→ WHAT THE EXERCISE ASKS
Reproduce the whole listing below exactly.
[[ DATA SHOWN open ]]
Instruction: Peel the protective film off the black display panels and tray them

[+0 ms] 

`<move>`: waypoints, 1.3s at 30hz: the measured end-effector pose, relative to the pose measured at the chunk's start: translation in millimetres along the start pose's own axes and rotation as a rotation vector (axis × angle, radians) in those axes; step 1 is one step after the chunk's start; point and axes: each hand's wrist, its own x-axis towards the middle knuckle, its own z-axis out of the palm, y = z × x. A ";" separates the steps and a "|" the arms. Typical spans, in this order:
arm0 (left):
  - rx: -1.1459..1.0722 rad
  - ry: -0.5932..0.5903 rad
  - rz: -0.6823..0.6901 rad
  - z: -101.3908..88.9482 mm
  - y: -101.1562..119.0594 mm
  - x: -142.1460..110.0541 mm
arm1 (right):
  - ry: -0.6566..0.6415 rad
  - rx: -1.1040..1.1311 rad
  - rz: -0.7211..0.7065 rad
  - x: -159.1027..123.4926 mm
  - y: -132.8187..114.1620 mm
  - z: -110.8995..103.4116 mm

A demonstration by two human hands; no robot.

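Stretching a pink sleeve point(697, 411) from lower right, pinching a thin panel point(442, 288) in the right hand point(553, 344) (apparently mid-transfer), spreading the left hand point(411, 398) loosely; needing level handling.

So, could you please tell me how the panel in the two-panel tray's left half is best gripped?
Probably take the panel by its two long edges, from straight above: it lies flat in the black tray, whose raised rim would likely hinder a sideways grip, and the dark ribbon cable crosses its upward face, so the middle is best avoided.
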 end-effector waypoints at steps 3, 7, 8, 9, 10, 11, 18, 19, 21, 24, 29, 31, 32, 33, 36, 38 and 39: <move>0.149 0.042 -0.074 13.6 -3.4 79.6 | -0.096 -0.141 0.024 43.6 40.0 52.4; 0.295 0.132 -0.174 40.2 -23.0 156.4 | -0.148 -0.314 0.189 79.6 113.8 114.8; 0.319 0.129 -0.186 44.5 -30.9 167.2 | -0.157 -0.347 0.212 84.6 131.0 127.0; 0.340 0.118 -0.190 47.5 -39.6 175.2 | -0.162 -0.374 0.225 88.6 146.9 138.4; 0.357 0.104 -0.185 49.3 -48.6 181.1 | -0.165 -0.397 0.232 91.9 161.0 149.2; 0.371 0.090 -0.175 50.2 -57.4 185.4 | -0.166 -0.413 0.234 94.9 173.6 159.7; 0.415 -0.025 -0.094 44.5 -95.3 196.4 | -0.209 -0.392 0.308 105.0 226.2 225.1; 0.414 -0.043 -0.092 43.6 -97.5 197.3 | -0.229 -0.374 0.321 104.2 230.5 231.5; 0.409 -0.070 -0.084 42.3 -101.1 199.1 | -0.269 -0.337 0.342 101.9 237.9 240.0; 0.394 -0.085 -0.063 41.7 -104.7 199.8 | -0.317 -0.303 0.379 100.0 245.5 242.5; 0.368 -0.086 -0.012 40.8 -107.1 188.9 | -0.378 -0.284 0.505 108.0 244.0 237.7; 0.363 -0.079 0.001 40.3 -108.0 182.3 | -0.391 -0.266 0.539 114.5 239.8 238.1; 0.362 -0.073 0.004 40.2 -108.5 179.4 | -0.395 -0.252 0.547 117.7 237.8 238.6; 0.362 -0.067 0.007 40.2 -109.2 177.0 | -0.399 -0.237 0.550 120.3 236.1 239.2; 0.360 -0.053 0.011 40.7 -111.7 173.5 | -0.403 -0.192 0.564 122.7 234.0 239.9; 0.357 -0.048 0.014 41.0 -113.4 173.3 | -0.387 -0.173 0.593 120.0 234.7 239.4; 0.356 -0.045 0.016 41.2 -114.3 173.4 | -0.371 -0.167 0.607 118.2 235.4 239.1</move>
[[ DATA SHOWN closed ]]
→ SOLVED EXERCISE
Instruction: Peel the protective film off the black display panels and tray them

[+0 ms] 

`<move>`: waypoints, 1.3s at 30hz: the measured end-effector pose, relative to the pose measured at the chunk's start: translation in millimetres along the start pose's own axes and rotation as a rotation vector (axis × angle, radians) in those axes; step 1 is one step after the chunk's start; point and axes: each hand's wrist, its own x-axis towards the middle knuckle, its own z-axis out of the palm, y = z × x. A ";" separates the steps and a "|" the arms. Typical spans, in this order:
arm0 (left):
  - rx: -1.1459..1.0722 rad
  - ry: -0.5932..0.5903 rad
  - rz: -0.6823..0.6901 rad
  - z: -101.3908..88.9482 mm
  - y: -101.1562..119.0594 mm
  - x: -142.1460..110.0541 mm
arm1 (right):
  - ry: -0.6566..0.6415 rad
  - rx: -1.1040..1.1311 rad
  - rz: -0.7211..0.7065 rad
  - x: -159.1027..123.4926 mm
  - y: -132.8187..114.1620 mm
  - z: -110.8995..103.4116 mm

A demonstration by two human hands; no robot.

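Stretching a pink sleeve point(697, 411) from lower right, pinching a thin panel point(442, 288) in the right hand point(553, 344) (apparently mid-transfer), spreading the left hand point(411, 398) loosely; needing level handling.

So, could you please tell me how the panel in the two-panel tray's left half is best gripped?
Probably take the panel by its two long edges, from straight above: it lies flat in the black tray, whose raised rim would likely hinder a sideways grip, and the dark ribbon cable crosses its upward face, so the middle is best avoided.
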 end-effector waypoints at steps 3, 7, 8, 9, 10, 11, 18, 19, 21, 24, 29, 31, 32, 33, 36, 38 and 39: <move>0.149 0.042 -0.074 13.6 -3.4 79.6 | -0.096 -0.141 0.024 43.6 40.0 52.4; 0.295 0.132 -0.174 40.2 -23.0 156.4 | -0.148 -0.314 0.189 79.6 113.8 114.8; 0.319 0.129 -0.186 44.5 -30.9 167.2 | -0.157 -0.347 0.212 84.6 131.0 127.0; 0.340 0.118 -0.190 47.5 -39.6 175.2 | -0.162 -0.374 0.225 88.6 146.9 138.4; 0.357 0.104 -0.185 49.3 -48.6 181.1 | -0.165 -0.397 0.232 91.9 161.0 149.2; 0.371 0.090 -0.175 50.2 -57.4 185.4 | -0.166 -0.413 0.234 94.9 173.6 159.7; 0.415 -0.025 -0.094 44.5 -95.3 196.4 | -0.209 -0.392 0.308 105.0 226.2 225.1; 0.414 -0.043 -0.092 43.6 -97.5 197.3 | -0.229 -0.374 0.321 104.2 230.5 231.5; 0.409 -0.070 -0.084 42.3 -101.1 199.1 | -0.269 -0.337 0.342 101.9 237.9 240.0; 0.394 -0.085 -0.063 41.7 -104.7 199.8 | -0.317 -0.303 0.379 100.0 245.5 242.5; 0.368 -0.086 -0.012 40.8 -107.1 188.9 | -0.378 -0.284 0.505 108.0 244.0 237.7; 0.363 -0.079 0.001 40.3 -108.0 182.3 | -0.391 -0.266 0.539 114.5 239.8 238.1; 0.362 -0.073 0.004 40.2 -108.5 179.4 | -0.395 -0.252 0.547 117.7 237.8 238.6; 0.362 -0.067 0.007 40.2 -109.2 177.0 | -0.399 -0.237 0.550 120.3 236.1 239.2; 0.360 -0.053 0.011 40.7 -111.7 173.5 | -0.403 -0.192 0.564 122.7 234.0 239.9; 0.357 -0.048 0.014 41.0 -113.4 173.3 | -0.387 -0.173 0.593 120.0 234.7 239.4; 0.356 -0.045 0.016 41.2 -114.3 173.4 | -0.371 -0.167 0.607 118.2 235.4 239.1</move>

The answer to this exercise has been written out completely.